To analyze the changes in the stator flow field, Figure 20 presents the limiting streamlines and isentropic Mach number contours on the suction surface of the stator vane. The figure clearly shows that a significant corner separation exists in the root region of the ORI stator, which is primarily caused by the excessively high inlet Mach number. However, an even larger corner separation appears in the root region of the OPT stator, with the separation initiation location moving upstream. The inlet Mach number at the root of the ORI stator is already quite high, and as the stagger angle of the OPT stator decreases, the root loading further increases, leading to a more extensive stall. Although the inlet Mach number and loading of the OPT stator have both increased overall, the differences in streamlines in the remaining suction surface locations are not significant. This indicates that the stator is still operating within a low-loss range outside the root region—consistent with the total pressure loss distribution.
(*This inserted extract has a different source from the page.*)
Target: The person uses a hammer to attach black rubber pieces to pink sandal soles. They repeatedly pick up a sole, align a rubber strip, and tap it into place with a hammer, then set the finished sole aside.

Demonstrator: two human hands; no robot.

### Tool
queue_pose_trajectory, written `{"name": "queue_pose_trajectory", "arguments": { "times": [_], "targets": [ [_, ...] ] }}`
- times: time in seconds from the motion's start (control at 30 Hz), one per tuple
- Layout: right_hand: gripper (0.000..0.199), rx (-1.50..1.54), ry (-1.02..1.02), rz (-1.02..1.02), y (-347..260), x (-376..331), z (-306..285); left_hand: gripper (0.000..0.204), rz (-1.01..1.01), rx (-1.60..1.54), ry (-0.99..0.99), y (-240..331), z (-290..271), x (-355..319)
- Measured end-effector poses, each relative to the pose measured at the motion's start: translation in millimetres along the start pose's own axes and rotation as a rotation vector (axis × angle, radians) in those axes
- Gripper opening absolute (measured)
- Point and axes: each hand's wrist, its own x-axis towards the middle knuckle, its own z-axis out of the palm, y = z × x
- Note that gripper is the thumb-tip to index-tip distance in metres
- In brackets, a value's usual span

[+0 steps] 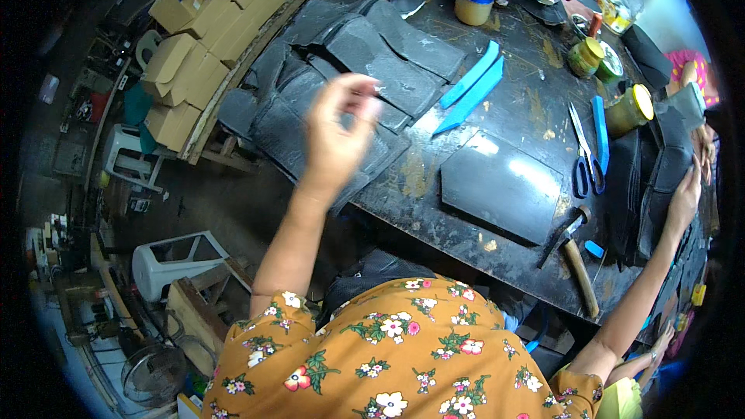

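My left hand [341, 128] is raised over a pile of black leather-like pieces [380, 62] on the left of the table. Its fingers are loosely bent, with a gap by the thumb and nothing visible between them; motion blurs the fingertips. At the far right, my right hand [684, 195] reaches along a stack of black pieces [635, 194], fingers stretched out against the outer side. Part of that hand's grip is hard to see near the rim. Between my hands lies a shiny black board [500, 186] with cut corners.
Blue strips [473, 89], scissors [583, 151], a hammer [580, 275] and a small blue piece [594, 249] lie on the dark table. Jars [630, 109] stand behind. Another person's arm [652, 361] shows at right. Left are cardboard boxes [182, 70] and a white stool [174, 264].
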Motion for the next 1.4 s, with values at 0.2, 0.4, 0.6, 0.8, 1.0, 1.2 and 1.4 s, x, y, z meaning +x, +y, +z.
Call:
{"name": "queue_pose_trajectory", "arguments": {
  "times": [0.2, 0.4, 0.6, 0.8, 1.0, 1.2, 1.4],
  "targets": [
    [0.041, -0.08, -0.097, 0.074, 20.6, 5.7, -0.8, 0.034, 0.186, 0.705, -0.32, -13.7, -110.3, 17.9],
    [0.046, -0.081, -0.005, -0.003, 4.6, -2.3, -12.1, 0.035, 0.182, 1.039, -0.723, -15.9, -110.3, 23.6],
    [0.05, -0.176, 0.092, -0.03, -85.0, -6.5, -50.3, 0.025, 0.029, 0.794, -0.695, 1.5, -134.6, 67.6],
    [0.042, 0.62, -0.137, -0.341, -296.6, -27.4, -34.4, 0.018, 0.412, 0.607, -0.606, -13.0, -61.6, 50.4],
    [0.051, 1.408, -0.805, -0.607, -507.7, -91.6, -6.2, 0.021, 0.196, 0.697, -0.947, -13.3, -47.4, 49.4],
    [0.077, 1.243, -1.058, -0.612, -554.3, -134.0, 30.5, 0.019, 0.204, 0.626, -0.873, 13.1, -98.2, 28.8],
    [0.089, 1.326, -1.067, -0.583, -543.7, -143.5, 43.0, 0.025, 0.082, 0.601, -0.432, 53.6, -228.9, 41.5]
  ]
}}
4.2. Flow Field Analysis at Near Stall Condition

To analyze the impact of stagger angle variation on the flow field at the design point of the compressor, the flow field at near-stall conditions is examined in detail below. Figure 21 presents the total pressure loss coefficient for the three rows of blades near stall condition—using the same calculation method as in Figure 16. Compared to the design point, the loss in the guide vane is reduced, which is primarily due to the decreased flow rate and flow velocity within the guide vane passage. The loss in the rotor passage dominates the compressor loss, and although the loss increases compared to the design point, OPT experiences a greater increase. In comparison to the design point, the vane loss increase for ORI is minimal, but the vane loss for OPT nearly doubles. Based on the performance curve of the compressor, the isentropic efficiency of OPT drops sharply near stall condition, indicating a significant loss in the stator vane of OPT. The isentropic efficiency of the ORI rotor is 0.814, while the isentropic efficiency of the OPT rotor is 0.79. In summary, the sharp losses in the passage of the OPT rotor blade and vane combined leads to a rapid decline in its stage performance.
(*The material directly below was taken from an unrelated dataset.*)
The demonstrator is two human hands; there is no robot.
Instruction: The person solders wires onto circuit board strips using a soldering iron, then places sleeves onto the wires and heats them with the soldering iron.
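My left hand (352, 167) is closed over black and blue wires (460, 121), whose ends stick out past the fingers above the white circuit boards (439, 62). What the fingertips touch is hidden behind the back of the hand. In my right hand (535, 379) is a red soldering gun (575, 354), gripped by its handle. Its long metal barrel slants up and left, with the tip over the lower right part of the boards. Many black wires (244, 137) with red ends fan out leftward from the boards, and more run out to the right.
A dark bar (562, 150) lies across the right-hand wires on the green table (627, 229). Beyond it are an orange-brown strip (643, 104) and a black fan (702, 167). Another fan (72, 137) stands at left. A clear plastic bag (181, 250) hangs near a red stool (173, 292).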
Figure 22 displays the spanwise distribution of the rotor outlet total temperature, total pressure, and isentropic efficiency. Compared to ORI, OPT’s total pressure is higher at mid-span, lower at the blade root, and slightly lower near the blade tip. The total temperature distribution demonstrates that, at near stall condition, the working capacity of the rotor blade tip is significantly improved while the profile remains unchanged. In comparison to ORI, OPT’s working ability at the blade root is weakened, increasing at mid-span and remaining almost the same at the blade tip. Efficiency distribution indicates that OPT experiences greater losses than ORI above 50% span. Figure 23 presents the spanwise distribution of rotor inlet incidence, relative Mach number, and axial velocity. The distribution of incidence reveals that the incidence near OPT’s tip is greater than that of ORI, and the distribution at other positions is consistent with distribution at the design condition. Although the inlet Mach number distribution variation between OPT and ORI is similar, the difference between them is minimal. The axial velocity distribution represents the airflow distribution through different sections. Compared to the design condition, the proportion of flow through the tip is significantly reduced. This is primarily due to the decreasing flow rate, which causes the shock wave’s position to gradually move towards the leading edge and increases the shock wave’s strength, thereby limiting the flow rate in the passage.
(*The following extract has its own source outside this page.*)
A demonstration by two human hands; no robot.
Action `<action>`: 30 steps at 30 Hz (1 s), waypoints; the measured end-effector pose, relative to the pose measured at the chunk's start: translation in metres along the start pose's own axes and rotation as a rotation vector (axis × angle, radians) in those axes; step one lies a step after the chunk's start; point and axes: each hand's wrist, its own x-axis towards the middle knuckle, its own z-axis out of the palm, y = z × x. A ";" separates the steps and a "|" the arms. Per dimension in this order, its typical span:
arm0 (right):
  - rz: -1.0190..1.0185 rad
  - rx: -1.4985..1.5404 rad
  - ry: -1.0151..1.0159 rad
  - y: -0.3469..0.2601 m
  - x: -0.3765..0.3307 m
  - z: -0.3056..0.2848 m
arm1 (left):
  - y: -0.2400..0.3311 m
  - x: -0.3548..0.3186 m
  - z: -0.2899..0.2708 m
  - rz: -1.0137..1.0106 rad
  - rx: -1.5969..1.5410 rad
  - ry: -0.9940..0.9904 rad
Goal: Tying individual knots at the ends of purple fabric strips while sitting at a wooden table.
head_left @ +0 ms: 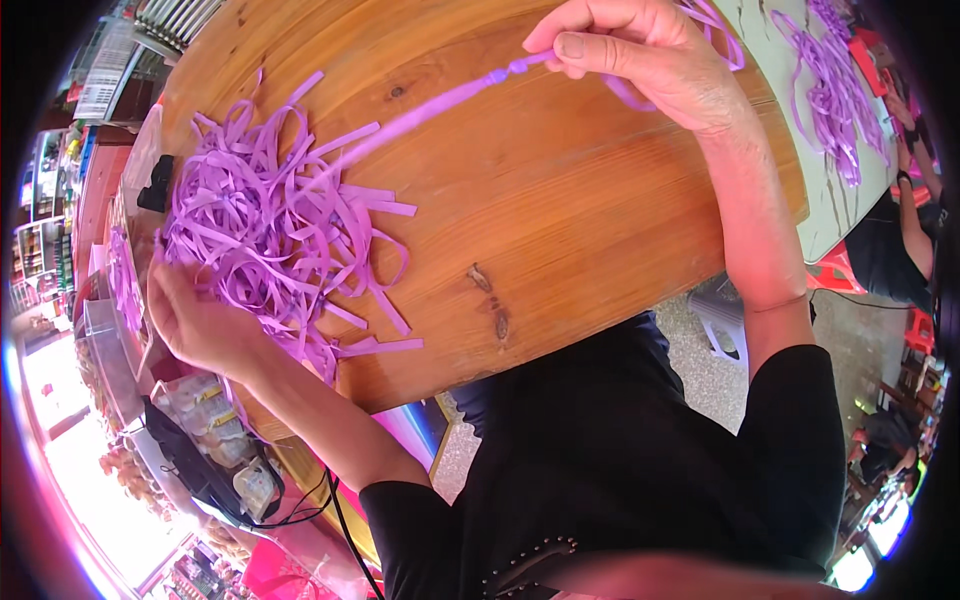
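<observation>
The right hand [650, 60], at the top centre of the frame, is pinching one purple strip [420, 115] between thumb and forefinger, its grip pressed together on the strip's end. The strip is running taut, down and left, toward the heap of purple strips [280, 230] in the left part of the frame, so it looks as though it is being drawn clear of the tangle; holding it by the very tip is keeping the length straight and free of its neighbours. More purple strip is looping behind the knuckles of this hand.

The left hand [195, 325], at the left edge of the frame, is lying against the lower left side of the heap. Its fingers are reaching in among the strips, probably steadying the pile so it does not drag along; whether they are closing on any strip I cannot tell, since the strips are hiding the fingertips.

Everything is resting on a round wooden surface [560, 220]. At the upper right, a second bunch of purple strips [835, 90] is lying on a pale surface [800, 130], where another person's arm [905, 150] is showing.
</observation>
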 end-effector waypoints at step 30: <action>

Figure 24 aims to explore the reasons for the decrease in rotor blade efficiency above 50% span by showing the entropy contour of the rotor blade tip region. The initial position of the tip leakage vortex is close to the leading edge, and the development of the leakage vortex has a severe impact on the downstream and flow field of the lower span. In addition, compared to ORI, the suction surface separation of OPT is more serious, and under the influence of blade tip leakage, the high entropy area in the flow field becomes larger. In summary, tip leakage and suction surface separation are the main reasons for the decline in tip efficiency.
Figure 25 displays the isentropic Mach number contour and limiting streamlines on the suction surface of the rotor blade. Compared to the design point, the position of the shock wave moves toward the leading edge, the intensity of the shock wave increases, and the corner separation of the blade root intensifies. According to the previous analysis, the increase in shock wave intensity leads to greater separation of the suction surface. Compared with ORI, the upwash phenomenon on the suction surface of OPT is more pronounced, which is one of the main reasons for OPT’s lower efficiency compared to ORI. Figure 26 shows the spanwise distribution of stator static pressure at the rotor exit. The distribution of static pressure indicates that it remains nearly constant between 15% and 60% span, suggesting an imbalance in the load distribution of OPT at near stall condition. As a result, the flow will move upward under the action of centrifugal force, forming upwash.
Figure 27 displays the spanwise distribution of the stator total pressure loss coefficient, incidence, and diffusion factor at near stall condition. The total pressure loss coefficient reveals that OPT has a larger total pressure loss below 50% span. The incidence distribution indicates that the incidence of OPT increases rapidly below 80% span. This is primarily due to the significant decrease in the stagger angle of the stator vane of OPT, especially around 15% span. Figure 27c shows that the diffusion factor of OPT is slightly lower than ORI above 50% span, while it is higher than ORI below 50% span. To explain the change in stator loading, a more detailed analysis of the flow field is required.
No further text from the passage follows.